We could see other drugs—like magic mushrooms and cocaine—sold in dispensaries like weed is pending their legalization. But, Bogart said, we are more likely to see legalization in waves, meaning single substances made legal in phases over time. Though he is for legalization, Bogart said he doesn’t think it will or should be done all at once.

“Attitudes and norms can change; we mustn’t despair of them never changing”

An additional benefit to taxing drugs in addition to marijuana, Bogart said, is that it is a form of harm reduction. The cost associated could impact our consumption.

“We’ll take the money we’ve spent on the criminal justice system and on the enforcement system, and use it to build a system of regulation, one aspect of which is harm reduction… The message would be become, ‘Well, we’re not going to put you in jail for this, but that doesn’t mean drugs are harmless.” Ending prohibition, Bogart said, would have a significant impact on decreasing our prison population in Canada.
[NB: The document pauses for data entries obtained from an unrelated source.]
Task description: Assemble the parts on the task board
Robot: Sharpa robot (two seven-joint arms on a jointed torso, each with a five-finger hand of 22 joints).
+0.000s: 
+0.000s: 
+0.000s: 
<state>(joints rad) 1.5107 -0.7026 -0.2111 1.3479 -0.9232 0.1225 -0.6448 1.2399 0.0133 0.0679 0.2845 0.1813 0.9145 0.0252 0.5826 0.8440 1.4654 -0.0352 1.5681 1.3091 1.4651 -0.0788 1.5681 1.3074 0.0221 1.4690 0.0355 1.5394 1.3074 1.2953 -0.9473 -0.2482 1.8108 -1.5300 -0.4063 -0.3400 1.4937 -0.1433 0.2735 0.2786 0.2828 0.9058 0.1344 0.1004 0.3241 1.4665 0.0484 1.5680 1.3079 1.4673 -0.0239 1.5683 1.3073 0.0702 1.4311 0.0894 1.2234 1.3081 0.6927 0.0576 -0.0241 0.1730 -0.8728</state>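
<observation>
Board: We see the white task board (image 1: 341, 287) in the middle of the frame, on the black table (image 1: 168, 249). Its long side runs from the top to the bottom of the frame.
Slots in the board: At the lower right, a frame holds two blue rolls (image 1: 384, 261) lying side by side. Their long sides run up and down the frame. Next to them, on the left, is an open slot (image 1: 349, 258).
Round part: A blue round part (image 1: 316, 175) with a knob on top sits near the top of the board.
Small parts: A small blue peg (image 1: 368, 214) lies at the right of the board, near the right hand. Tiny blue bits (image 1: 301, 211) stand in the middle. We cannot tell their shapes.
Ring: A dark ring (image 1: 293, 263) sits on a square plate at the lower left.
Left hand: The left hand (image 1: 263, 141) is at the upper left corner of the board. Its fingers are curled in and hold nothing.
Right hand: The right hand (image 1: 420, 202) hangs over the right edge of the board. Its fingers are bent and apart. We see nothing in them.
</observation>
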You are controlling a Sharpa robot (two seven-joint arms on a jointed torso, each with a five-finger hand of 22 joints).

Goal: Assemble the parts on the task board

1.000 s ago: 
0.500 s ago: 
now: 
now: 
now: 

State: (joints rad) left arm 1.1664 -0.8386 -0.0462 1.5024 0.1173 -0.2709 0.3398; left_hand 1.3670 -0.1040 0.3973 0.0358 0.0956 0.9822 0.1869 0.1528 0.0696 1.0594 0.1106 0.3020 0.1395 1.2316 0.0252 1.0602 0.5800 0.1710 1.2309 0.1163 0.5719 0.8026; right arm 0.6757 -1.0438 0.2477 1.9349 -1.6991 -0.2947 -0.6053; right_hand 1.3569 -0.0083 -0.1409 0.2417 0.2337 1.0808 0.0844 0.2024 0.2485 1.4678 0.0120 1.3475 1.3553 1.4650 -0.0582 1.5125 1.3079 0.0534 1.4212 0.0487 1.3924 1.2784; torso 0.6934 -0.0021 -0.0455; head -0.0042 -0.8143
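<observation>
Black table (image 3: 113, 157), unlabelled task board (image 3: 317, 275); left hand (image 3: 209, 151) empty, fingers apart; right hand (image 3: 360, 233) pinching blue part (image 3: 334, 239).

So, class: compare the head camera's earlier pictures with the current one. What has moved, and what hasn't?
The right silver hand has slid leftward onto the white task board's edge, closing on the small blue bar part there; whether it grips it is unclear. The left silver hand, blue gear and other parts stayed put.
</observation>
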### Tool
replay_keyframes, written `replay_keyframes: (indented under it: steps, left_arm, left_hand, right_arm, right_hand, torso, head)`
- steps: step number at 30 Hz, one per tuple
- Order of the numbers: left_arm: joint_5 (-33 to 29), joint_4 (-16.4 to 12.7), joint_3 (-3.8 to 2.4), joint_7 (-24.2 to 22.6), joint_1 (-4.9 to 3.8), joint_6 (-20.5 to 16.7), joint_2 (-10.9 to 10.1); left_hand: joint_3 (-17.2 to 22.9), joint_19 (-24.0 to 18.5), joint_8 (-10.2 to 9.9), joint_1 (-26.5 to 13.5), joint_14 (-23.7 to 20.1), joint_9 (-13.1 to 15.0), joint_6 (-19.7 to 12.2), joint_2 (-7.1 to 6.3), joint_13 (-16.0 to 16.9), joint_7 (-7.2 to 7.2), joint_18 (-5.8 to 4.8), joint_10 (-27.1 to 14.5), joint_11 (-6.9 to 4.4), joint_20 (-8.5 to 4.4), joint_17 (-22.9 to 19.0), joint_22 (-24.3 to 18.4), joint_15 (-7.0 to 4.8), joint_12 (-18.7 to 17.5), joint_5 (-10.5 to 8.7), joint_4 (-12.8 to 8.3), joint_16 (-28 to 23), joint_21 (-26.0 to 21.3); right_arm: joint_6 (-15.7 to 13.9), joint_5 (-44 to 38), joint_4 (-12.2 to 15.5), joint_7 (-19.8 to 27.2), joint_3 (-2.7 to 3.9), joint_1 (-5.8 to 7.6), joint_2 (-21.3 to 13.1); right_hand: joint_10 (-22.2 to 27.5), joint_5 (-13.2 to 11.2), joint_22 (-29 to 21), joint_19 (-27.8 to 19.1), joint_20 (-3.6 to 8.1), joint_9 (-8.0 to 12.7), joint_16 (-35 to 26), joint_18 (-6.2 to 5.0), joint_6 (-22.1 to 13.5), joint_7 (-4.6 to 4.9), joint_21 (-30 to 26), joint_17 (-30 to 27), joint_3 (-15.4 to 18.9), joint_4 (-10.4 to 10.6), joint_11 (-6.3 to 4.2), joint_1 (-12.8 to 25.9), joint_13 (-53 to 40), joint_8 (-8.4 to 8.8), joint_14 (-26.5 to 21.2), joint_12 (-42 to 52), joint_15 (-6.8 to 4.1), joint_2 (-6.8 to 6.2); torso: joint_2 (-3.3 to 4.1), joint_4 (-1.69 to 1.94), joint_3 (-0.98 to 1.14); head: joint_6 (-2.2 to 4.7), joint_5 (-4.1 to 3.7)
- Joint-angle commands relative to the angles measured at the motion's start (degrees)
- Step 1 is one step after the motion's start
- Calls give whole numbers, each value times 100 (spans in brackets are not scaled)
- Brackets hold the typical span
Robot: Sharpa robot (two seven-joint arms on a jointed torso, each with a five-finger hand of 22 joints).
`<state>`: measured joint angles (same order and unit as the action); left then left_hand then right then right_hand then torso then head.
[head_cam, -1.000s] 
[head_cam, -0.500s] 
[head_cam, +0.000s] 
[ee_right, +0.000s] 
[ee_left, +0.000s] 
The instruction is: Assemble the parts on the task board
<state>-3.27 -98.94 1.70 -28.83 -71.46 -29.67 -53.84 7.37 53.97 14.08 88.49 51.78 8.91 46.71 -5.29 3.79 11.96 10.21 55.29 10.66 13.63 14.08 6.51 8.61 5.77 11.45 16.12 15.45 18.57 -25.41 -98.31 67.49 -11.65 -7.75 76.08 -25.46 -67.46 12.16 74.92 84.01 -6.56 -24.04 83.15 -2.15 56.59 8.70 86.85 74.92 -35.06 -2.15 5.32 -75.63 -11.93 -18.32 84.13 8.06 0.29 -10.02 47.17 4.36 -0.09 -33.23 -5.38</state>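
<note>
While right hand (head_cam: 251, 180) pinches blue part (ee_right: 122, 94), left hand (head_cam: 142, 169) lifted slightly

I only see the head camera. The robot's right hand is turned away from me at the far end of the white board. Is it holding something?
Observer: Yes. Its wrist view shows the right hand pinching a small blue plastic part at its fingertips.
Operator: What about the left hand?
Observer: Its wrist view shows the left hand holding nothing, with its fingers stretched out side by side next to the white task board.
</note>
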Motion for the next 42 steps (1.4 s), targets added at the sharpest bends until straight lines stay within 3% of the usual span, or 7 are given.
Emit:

And additionally, harm reduction, ideally, would become embedded in our education system in order to educate children from a young age about the effects of different kinds of drug use.

However, the stigma and stereotypes rooted in the War on Drugs mentality will take time to shift. “Attitudes and norms can change; we mustn’t despair of them never changing.” Bogart said. “Marijuana will get to the same place as alcohol… We could develop corresponding attitudes toward other drugs, [such as accepting] cocaine use in a way where there’s no sign of dependence and you use it occasionally.”

Bogart believes the opioid crisis has reignited the important conversation around ending prohibition of substances other than marijuana in Canada, but that “there’s so many factors at play here. If Donald Trump and Jeff Sessions decide they are going to be drug warriors, this whole evolution is going to be enormously impeded.”